Go through the records below and show every line with the string "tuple".

──────── DATA LISTING

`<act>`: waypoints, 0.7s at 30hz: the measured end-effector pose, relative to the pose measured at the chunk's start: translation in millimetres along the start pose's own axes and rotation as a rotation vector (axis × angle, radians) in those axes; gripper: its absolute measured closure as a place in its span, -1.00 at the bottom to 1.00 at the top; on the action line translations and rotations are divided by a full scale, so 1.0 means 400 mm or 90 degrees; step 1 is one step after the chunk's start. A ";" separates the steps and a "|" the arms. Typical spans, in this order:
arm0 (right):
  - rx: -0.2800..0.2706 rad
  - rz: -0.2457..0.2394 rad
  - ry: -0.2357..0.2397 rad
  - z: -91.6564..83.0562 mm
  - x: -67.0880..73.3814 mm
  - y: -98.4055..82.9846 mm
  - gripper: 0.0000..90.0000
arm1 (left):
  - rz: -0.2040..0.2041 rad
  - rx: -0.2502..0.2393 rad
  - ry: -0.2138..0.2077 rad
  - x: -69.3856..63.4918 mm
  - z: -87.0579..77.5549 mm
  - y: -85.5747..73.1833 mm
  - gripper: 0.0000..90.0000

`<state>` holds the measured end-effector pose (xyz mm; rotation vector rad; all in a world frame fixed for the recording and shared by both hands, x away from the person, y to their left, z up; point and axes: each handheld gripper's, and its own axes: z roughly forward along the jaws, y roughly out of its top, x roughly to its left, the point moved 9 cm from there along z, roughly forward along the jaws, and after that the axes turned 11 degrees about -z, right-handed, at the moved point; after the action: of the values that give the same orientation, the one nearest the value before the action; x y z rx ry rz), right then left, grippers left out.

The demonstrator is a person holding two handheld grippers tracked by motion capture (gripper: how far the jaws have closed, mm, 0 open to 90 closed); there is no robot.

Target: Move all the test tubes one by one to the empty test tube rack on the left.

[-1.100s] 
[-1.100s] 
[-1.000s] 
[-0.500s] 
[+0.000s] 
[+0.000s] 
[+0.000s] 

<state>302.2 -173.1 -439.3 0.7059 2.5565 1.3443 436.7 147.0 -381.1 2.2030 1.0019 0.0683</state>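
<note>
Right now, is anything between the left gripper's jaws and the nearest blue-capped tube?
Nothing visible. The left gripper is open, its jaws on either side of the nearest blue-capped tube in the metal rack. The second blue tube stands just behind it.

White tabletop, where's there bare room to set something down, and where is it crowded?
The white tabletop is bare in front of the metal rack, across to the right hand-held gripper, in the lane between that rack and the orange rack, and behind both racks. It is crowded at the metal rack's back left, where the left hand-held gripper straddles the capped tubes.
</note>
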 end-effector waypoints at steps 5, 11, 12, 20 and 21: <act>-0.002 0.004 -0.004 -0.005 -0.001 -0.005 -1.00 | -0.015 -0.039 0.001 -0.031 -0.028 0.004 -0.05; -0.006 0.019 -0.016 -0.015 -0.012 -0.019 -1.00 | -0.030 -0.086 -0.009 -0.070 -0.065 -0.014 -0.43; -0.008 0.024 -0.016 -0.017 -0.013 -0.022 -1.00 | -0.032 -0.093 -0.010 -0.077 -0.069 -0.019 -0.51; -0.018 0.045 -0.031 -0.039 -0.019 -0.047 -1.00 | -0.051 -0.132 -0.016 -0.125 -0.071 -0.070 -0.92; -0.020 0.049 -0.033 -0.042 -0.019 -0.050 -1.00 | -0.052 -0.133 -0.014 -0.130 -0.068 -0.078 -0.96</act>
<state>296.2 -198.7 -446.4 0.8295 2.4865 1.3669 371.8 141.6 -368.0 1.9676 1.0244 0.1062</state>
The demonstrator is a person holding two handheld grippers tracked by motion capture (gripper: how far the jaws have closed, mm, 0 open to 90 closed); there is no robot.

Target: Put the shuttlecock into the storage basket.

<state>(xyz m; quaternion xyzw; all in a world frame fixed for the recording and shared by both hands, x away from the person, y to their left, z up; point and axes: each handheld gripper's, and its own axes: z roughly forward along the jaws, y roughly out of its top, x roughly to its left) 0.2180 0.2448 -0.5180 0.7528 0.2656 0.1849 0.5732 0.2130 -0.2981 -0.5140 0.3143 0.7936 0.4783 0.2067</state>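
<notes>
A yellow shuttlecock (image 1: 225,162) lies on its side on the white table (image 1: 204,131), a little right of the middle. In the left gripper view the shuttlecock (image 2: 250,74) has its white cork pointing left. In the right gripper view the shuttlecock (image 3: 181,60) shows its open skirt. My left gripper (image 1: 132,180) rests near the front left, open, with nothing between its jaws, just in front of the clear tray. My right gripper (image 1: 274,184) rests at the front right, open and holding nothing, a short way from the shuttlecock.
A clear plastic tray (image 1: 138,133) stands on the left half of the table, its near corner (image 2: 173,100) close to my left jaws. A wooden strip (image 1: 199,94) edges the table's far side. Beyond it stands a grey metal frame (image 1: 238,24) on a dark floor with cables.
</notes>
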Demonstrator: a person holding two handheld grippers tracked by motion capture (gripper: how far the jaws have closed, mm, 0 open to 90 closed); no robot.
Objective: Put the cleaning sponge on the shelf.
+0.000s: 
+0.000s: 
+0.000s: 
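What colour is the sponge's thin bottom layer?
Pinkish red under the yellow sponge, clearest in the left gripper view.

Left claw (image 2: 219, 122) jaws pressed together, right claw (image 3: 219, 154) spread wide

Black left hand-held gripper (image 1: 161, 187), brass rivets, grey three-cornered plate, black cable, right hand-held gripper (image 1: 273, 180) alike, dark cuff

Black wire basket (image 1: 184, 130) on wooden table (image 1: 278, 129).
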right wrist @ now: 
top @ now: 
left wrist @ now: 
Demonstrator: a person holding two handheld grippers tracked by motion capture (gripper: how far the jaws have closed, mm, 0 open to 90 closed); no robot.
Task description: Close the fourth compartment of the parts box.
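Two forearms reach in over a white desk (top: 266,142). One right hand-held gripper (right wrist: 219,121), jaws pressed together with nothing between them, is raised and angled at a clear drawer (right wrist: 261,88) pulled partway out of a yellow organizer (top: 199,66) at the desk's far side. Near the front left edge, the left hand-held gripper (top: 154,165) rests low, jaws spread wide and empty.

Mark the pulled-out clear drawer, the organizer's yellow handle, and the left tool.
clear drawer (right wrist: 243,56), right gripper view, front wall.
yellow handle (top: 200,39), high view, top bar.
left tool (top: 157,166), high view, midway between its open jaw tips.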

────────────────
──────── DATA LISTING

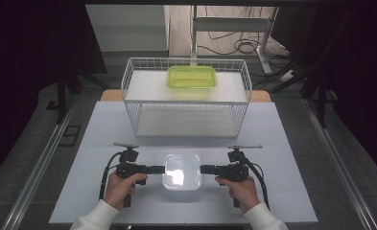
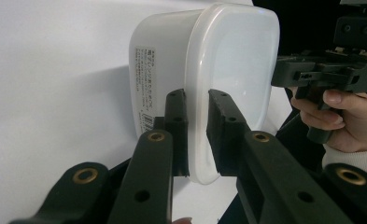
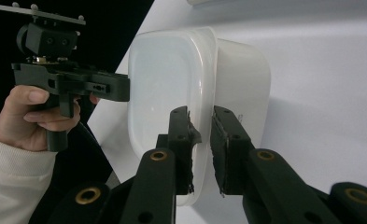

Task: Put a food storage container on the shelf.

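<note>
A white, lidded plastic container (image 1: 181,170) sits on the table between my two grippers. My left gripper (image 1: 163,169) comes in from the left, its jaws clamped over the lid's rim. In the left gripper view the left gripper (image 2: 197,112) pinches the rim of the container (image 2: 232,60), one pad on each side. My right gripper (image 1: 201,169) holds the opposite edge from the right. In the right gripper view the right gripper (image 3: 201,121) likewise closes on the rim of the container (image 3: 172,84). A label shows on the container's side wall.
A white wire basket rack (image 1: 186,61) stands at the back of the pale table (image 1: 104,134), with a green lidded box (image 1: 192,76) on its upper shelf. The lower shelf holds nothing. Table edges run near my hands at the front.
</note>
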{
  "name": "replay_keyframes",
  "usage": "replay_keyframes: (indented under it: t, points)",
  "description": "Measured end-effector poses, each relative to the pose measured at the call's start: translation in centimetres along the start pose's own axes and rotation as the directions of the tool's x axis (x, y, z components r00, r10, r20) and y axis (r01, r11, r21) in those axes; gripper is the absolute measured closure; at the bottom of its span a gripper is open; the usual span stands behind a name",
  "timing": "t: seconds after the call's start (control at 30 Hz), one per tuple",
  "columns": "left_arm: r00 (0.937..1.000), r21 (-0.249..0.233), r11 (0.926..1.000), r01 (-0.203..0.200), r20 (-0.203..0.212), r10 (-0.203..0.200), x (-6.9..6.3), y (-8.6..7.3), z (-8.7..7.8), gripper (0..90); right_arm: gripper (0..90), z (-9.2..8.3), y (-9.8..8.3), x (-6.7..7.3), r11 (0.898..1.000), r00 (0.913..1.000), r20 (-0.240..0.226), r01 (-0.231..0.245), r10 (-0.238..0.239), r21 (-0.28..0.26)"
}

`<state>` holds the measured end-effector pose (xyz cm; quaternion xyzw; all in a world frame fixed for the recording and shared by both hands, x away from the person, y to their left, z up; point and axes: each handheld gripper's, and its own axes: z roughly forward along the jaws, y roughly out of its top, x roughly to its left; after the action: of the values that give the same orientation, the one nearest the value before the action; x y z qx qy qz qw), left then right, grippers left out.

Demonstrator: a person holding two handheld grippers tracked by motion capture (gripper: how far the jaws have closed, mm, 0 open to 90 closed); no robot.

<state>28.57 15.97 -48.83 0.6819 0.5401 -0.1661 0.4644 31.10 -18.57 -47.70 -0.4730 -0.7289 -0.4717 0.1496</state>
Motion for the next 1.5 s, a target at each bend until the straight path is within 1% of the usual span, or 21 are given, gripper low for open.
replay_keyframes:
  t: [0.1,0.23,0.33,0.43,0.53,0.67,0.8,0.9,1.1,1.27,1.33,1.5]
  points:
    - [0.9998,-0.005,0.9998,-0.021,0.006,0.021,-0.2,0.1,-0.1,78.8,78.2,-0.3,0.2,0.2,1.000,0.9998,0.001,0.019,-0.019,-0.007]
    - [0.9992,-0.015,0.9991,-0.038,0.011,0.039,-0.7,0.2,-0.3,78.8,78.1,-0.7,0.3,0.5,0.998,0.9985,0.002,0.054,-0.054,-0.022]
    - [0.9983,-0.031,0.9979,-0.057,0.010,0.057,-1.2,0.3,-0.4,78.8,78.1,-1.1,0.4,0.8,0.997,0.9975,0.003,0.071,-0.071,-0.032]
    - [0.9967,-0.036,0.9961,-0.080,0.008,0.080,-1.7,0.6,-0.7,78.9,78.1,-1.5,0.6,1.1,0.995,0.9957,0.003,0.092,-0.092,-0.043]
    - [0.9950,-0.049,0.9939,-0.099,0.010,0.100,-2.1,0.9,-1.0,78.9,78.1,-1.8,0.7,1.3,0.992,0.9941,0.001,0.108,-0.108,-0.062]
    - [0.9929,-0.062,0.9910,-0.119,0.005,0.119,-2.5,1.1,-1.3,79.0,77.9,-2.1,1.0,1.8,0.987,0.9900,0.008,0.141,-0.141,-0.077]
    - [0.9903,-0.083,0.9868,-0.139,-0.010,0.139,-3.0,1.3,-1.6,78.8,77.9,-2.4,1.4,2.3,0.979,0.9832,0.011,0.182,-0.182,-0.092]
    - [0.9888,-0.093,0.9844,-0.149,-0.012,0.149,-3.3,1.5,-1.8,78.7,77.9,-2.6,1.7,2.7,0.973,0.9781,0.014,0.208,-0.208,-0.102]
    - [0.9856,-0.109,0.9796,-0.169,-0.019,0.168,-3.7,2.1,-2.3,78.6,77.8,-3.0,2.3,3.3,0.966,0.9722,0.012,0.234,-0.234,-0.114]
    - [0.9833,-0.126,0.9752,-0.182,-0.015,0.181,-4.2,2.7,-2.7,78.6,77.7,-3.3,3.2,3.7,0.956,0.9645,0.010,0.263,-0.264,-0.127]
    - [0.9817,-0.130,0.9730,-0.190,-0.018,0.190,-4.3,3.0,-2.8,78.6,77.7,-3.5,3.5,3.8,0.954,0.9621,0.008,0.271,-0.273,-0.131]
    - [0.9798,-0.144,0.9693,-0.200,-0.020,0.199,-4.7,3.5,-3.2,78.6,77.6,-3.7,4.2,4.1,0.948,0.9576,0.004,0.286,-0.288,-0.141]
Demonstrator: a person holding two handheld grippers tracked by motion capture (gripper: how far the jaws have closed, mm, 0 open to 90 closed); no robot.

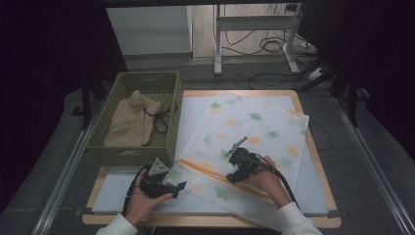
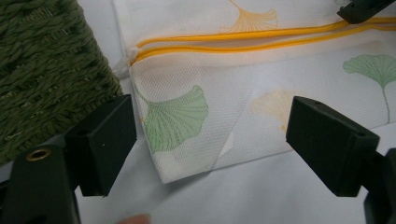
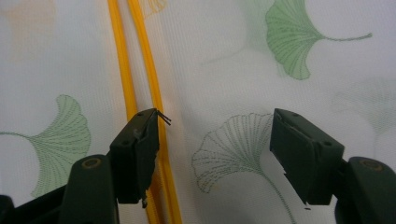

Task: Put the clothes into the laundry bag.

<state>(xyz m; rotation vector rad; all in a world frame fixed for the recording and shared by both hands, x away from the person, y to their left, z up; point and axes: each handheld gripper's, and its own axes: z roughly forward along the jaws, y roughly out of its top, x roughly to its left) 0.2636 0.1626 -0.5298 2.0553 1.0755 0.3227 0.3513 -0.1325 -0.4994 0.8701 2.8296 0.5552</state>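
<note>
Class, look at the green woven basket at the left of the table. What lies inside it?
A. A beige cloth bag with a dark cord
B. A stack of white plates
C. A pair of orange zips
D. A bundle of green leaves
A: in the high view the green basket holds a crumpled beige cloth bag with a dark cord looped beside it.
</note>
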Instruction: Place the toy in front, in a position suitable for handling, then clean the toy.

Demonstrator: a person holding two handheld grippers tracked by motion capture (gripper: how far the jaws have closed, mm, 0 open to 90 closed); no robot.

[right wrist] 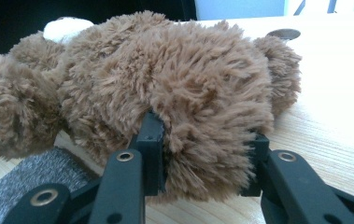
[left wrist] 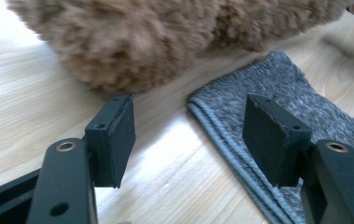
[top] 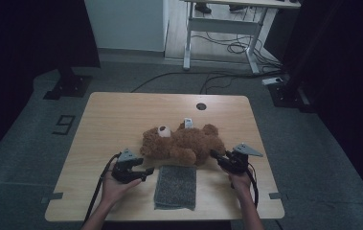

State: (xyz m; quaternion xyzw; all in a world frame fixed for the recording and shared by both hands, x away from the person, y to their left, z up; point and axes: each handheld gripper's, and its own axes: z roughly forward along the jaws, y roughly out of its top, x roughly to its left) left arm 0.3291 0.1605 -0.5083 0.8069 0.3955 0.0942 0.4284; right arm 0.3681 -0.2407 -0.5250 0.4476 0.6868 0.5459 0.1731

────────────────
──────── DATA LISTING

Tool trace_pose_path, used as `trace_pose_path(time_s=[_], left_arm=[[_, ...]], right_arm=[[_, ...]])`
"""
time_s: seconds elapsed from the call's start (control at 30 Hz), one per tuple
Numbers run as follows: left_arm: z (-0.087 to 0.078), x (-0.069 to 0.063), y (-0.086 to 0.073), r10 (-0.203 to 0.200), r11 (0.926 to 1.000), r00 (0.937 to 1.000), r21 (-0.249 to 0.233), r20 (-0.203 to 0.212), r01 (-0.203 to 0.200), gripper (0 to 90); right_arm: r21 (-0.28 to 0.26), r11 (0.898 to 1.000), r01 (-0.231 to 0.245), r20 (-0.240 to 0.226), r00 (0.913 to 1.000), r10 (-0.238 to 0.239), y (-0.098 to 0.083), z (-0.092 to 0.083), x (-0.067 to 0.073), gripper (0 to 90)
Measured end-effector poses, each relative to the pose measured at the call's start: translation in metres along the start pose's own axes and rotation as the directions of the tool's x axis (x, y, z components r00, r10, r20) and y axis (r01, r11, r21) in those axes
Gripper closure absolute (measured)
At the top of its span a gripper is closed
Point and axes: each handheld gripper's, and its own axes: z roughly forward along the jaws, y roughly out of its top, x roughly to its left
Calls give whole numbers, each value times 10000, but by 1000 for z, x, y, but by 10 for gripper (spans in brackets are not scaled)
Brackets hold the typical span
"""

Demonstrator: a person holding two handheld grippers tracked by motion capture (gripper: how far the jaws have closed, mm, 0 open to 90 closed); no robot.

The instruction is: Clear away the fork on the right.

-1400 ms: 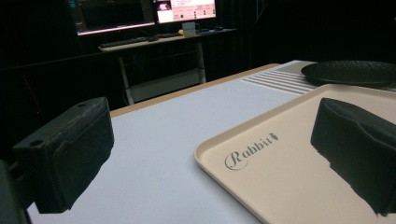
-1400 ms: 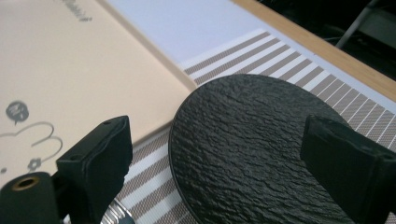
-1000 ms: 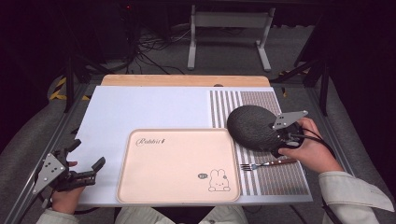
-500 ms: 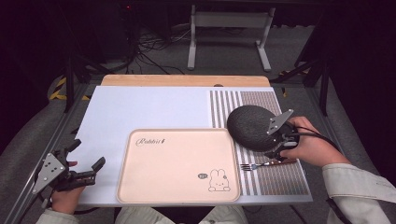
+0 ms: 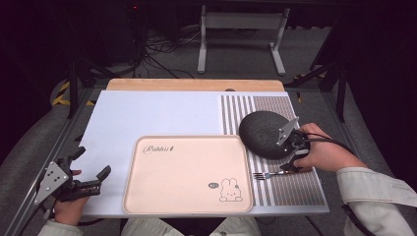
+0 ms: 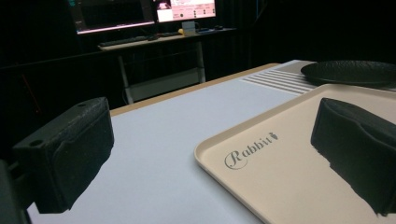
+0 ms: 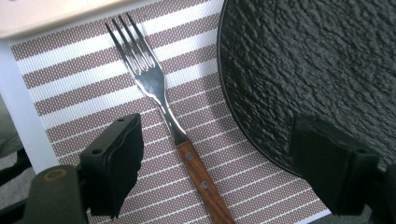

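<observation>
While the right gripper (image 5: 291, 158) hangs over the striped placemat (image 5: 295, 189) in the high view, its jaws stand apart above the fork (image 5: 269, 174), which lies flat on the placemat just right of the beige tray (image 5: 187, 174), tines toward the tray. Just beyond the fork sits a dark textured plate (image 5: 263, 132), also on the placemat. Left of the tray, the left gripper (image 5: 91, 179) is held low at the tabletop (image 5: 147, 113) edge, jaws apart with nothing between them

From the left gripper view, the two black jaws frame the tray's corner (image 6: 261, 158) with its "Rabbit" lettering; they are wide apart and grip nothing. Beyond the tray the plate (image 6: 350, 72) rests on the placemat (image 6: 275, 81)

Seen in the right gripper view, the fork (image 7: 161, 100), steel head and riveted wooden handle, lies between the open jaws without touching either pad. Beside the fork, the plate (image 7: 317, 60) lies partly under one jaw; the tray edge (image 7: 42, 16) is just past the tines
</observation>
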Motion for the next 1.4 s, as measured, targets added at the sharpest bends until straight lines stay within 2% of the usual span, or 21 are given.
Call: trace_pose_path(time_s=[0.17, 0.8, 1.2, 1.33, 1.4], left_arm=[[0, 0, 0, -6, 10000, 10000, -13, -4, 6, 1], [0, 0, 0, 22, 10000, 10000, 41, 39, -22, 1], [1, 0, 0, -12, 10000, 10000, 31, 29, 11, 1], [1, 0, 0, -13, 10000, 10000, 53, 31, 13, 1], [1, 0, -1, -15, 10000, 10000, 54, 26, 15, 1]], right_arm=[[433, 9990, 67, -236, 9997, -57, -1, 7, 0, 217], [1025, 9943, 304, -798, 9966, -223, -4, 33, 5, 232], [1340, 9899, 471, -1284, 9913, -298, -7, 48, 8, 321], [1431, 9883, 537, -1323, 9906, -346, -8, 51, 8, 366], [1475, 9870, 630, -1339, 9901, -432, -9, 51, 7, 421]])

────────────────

• [ANSWER BOX]:
  "timing": "t: seconds after the call's start (control at 30 Hz), one per tuple",
time_s: seconds elapsed from the call's start (control at 30 Hz), one per tuple

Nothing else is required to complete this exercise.